Oak leaf wine and how to clean a demijohn

One of the things on my list of wines to try is oak leaves. We have a rather magnificent oak tree right at the top of the garden as well as a couple of stumps that have put out lots of shoots and leaves.

oak tree
Oak tree at the top of the garden

John Seymour says that, In their first flush of spring growth the leaves of the mighty oak tree provide the raw material for a very fine country wine. However, he doesn't include a recipe, so I looked for one online. I was puzzled that the recipe I found (in several places) includes oranges and lemons. Oak leaves are highly acidic* when fresh (tannic acid, the same as in tea), so why bother adding citrus fruit? I decided to ignore the recipe and guess.

First, I gathered a fair quantity of oak leaves.

oak leaves in basket
Not quite a gallon of oak leaves

I was aiming for a gallon, but when I put them in the jamming kettle they came up to the six pint mark, or four pints when pressed down.

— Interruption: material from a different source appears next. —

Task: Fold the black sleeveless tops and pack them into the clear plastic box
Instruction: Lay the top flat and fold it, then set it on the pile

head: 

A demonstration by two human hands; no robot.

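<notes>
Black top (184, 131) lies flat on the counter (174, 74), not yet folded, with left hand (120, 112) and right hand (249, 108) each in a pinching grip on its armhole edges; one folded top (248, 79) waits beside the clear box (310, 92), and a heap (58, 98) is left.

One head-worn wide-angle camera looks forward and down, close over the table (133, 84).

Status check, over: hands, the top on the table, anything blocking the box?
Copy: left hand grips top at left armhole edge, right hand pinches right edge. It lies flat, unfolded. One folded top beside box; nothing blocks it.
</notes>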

Oh well, never mind. I'm never sure, anyway, when a recipe says a gallon of leaves or flowers, whether that's with the stalks on or not. These leaves would have taken up a lot more space if I'd left the stalks on.

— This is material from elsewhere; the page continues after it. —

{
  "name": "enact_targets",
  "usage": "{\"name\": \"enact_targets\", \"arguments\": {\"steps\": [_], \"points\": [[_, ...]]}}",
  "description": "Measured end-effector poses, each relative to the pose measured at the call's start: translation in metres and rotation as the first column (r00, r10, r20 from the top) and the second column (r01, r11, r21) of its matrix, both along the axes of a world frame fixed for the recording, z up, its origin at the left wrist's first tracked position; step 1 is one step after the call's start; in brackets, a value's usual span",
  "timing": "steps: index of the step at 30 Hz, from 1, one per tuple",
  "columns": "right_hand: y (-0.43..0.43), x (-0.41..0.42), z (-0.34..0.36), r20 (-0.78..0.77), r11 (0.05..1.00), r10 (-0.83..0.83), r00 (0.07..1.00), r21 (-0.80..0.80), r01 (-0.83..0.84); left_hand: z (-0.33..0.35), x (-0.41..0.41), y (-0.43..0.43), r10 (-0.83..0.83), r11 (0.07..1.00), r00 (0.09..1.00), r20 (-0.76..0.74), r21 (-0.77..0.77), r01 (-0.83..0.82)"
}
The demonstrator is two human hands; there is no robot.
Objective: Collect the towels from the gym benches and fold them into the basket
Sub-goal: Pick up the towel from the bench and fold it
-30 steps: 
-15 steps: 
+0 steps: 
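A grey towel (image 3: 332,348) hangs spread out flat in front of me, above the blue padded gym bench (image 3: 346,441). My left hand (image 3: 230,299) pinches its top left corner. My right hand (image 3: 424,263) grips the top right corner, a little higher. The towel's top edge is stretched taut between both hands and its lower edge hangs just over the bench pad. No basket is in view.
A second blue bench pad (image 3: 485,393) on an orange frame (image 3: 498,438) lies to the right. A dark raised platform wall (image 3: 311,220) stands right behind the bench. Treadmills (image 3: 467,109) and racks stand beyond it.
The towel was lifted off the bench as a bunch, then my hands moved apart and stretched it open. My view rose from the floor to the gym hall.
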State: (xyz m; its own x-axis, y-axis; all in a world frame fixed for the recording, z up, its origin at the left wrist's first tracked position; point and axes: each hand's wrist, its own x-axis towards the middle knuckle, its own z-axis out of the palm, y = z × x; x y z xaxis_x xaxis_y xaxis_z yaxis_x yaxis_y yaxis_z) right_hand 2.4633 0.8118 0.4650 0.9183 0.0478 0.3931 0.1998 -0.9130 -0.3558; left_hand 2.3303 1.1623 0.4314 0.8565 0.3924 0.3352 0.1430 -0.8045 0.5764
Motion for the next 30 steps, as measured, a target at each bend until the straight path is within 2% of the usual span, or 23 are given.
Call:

Oak leaves are pretty tough, so the next step was to boil them for a while to help extract the flavour, hence the jamming kettle. I can't remember how long I simmered for - probably about an hour. After that I put the hot liquid, complete with leaves, in the sterilised fermenting bucket, added a bag of sugar** and topped up to eight litres, or however much it is that the bucket holds. When it had all cooled down to a temperature unlikely to kill yeast, I added a couple of teaspoons of wine yeast, as per instructions on pot. I could probably get away with less than that - I'll try less next time.

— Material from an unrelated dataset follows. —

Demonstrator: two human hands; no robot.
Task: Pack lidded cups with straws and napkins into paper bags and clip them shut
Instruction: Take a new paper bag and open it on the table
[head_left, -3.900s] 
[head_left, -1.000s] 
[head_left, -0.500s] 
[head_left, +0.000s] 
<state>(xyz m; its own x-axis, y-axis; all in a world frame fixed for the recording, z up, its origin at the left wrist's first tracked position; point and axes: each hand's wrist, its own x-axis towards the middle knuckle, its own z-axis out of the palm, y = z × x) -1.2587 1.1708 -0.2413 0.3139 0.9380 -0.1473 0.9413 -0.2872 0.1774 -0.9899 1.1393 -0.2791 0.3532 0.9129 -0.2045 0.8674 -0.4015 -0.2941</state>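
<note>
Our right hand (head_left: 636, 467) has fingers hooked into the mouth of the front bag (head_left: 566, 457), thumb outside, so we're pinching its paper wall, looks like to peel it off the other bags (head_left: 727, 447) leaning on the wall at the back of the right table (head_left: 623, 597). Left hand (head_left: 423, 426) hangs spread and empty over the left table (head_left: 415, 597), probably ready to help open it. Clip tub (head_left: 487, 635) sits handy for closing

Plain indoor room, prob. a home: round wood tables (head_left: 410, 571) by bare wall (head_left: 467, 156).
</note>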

I gave it a few days in the bucket, then strained it into demijohns. Yes, actual demijohns - I'm moving up in the world of home-brew! Actually, I'm skipping a bit here. The demijohns were obtained via freecycle, and when we collected them the giver said, You'll have to give them a good scrub and sterilise them before you use them. Well yes, of course, I thought. It was only when I tried cleaning them that I discovered this is easier said than done. How do you clean out a huge bottle that is way too huge for the bottle brush?


Cleaning a demijohn

This is how. You - well, I - tie something to the bottle brush so as not to lose it in the bottle, then poke it in, followed shortly by a wooden spoon handle which is inserted into the little loop on the brush handle. Viola! One bottle brush with extended handle. No, it wasn't really quite like that, but it kind of worked.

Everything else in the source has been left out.